Closing arguments ended Friday in the criminal trial of the Trump Organization with New York prosecutors urging the jury to put aside politics and the company’s namesake and focus simply on the fraud allegations against it – despite accusing Donald Trump of knowing about the schemes in real time.
The jury is expected to begin deliberations on Monday, but before court ended Friday, defense attorneys moved for a mistrial after prosecutor Josh Steinglass told the jury that Trump must have known about the tax crimes and “sanctioned” some of them.
“This whole narrative that Donald Trump is blissfully ignorant is just not true,” Steinglass argued.
Defense attorney Michael van der Veen argued the jury was irreversibly prejudiced by comments suggesting Trump and his kids were unindicted co-conspirators. They have not been charged with any crimes.
Judge Juan Merchan sustained a defense objection during the prosecutor’s closing argument when Steinglass tried to tell jurors “Mr. Trump is explicitly sanctioning tax fraud.”
Steinglass suggested that Trump authorized tax fraud, showing a document in evidence signed by Trump to approve a salary reduction for a chief operating officer by the amount of the annual rent for his luxury Park Avenue apartment. The document does not explicitly say it’s for the apartment rent but the reduction was for the exact amount of the annual rent established by evidence at trial.

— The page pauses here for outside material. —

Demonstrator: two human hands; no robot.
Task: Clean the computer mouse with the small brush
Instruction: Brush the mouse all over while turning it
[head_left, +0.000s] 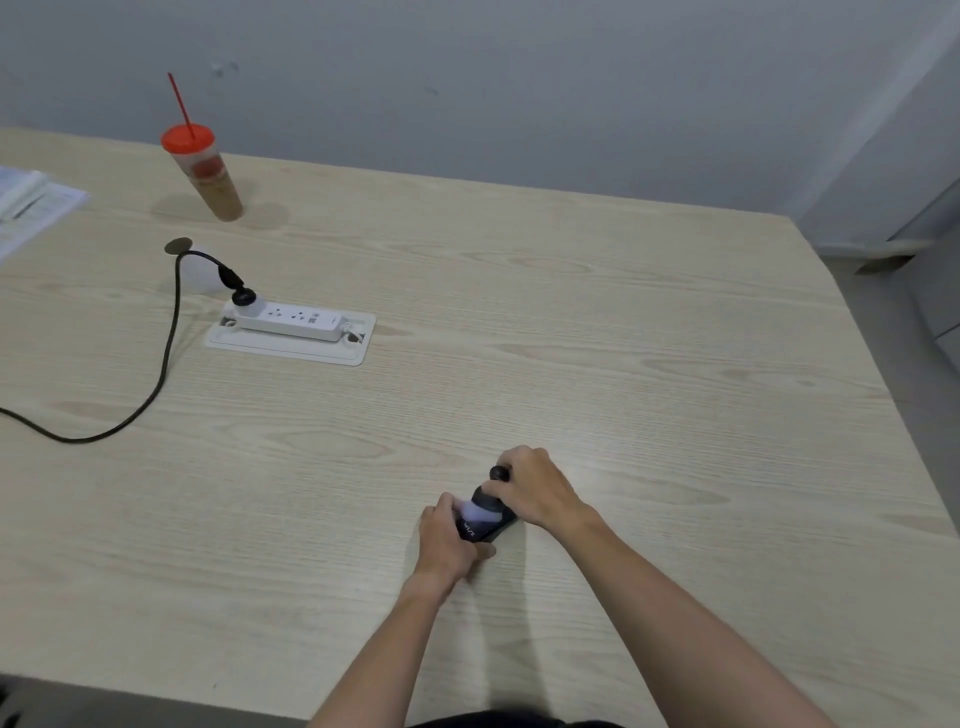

Former Trump Org. CFO Allen Weisselberg had testified on cross examination at trial that he did not conspire or scheme with any members of the Trump family – only company executive Jeff McConney.
Outside the presence of the jury, Steinglass walked back the accusations against Trump, saying the prosecution has not changed their case theory that the executives – Weisselberg, McConney and Matthew Calamari Sr. – allegedly committed the crimes.
Merchan ultimately denied the mistrial motion but offered to give the jury a limited instruction characterizing the issue when they’re charged with the case Monday.
Alan Futerfas, an attorney for the Trump Payroll Corporation, said, “He’s making a speculative assumption that is not supported or grounded in the testimony of two of the witnesses the people called.”
The judge had flagged the issue Friday morning and ruled that the prosecutor could suggest that Trump and his sons knew about the schemes in real time at least to an extent to combat the defense argument that a few high-level executives went rogue with their tax schemes betraying the Trump family.
At the time Merchan cautioned the prosecution, “You are not to infer or suggest that Mr. Trump should be sitting at the defense table.”
In closing his nearly four-hour summation, Steinglass told the jury that laws apply to everyone but don’t let politics distract them during deliberations.
“No one, no person and no corporation is above the law. The rules apply to everyone,” said Steinglass, calling it a “garden variety tax case.”
“Put aside the elephant that’s not in the room,” Steinglass said. “This case is not about politics. It’s just two corporations helping its executives cheat on their taxes.”